(Beginning of Collected data)
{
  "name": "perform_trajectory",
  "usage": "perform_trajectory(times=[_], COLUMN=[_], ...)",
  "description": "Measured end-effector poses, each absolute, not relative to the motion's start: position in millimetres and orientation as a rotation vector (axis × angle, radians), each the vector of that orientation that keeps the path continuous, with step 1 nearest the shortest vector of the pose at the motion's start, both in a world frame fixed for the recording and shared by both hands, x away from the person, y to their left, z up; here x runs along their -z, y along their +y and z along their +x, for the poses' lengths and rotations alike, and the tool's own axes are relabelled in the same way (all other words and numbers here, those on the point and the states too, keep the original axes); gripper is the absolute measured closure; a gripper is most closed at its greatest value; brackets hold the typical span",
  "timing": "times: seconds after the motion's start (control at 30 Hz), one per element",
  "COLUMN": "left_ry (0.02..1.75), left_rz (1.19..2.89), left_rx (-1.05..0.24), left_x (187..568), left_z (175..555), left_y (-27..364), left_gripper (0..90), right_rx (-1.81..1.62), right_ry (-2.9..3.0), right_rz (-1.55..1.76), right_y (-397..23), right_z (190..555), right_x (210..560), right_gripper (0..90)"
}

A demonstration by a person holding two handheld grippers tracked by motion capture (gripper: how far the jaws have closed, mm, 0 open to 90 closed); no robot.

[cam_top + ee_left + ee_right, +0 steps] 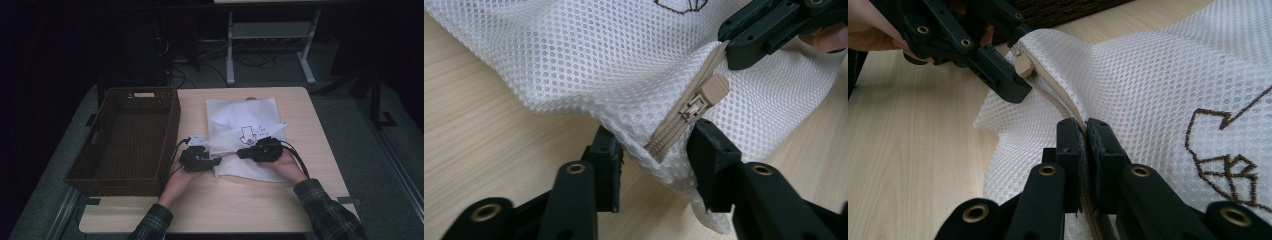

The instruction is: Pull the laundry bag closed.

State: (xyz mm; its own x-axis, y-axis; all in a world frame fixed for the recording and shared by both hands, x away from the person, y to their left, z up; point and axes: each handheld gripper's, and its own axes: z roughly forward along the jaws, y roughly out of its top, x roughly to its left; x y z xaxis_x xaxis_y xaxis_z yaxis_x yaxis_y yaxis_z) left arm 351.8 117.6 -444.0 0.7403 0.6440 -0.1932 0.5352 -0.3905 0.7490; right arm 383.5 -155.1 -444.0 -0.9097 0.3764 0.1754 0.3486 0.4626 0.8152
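Up close, the right hand-held gripper (1084,131) pinches the mesh bag's (1158,75) zipper tape (1060,102) while the left hand-held gripper (655,150) straddles it unclamped.

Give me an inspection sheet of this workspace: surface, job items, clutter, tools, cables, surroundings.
Surface: light wooden table.
Job's things: white mesh bag lying flat; beige zipper pull at its lifted edge.
Clutter: brown wicker basket left of the bag.
Grippers: left tool straddles the zipper end, pads not pressing; right tool clamped on the zipper tape.
Cables: black cable trails from the right tool.
Surroundings: dark floor, white desk frame.
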Motion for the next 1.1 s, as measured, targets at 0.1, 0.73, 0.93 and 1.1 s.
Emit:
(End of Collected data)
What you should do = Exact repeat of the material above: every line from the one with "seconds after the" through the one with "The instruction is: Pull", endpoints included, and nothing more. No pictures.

Response area =
  "timing": "times: seconds after the motion's start (control at 30 Hz), one per element",
  "COLUMN": "left_ry (0.02..1.75), left_rz (1.19..2.89), left_rx (-1.05..0.24), left_x (187..568), left_z (175..555), left_y (-27..364), left_gripper (0..90), right_rx (-1.81..1.62), right_ry (-2.9..3.0), right_rz (-1.55..1.76), right_y (-397..23), right_z (190..555), right_x (210..560), right_gripper (0..90)"
}

A demonstration by a person holding two handheld grippers tracked by motion capture (gripper: how far the jaws have closed, mm, 0 open to 90 closed); no robot.

[cam_top + ee_left + ee_right, +0 steps] 

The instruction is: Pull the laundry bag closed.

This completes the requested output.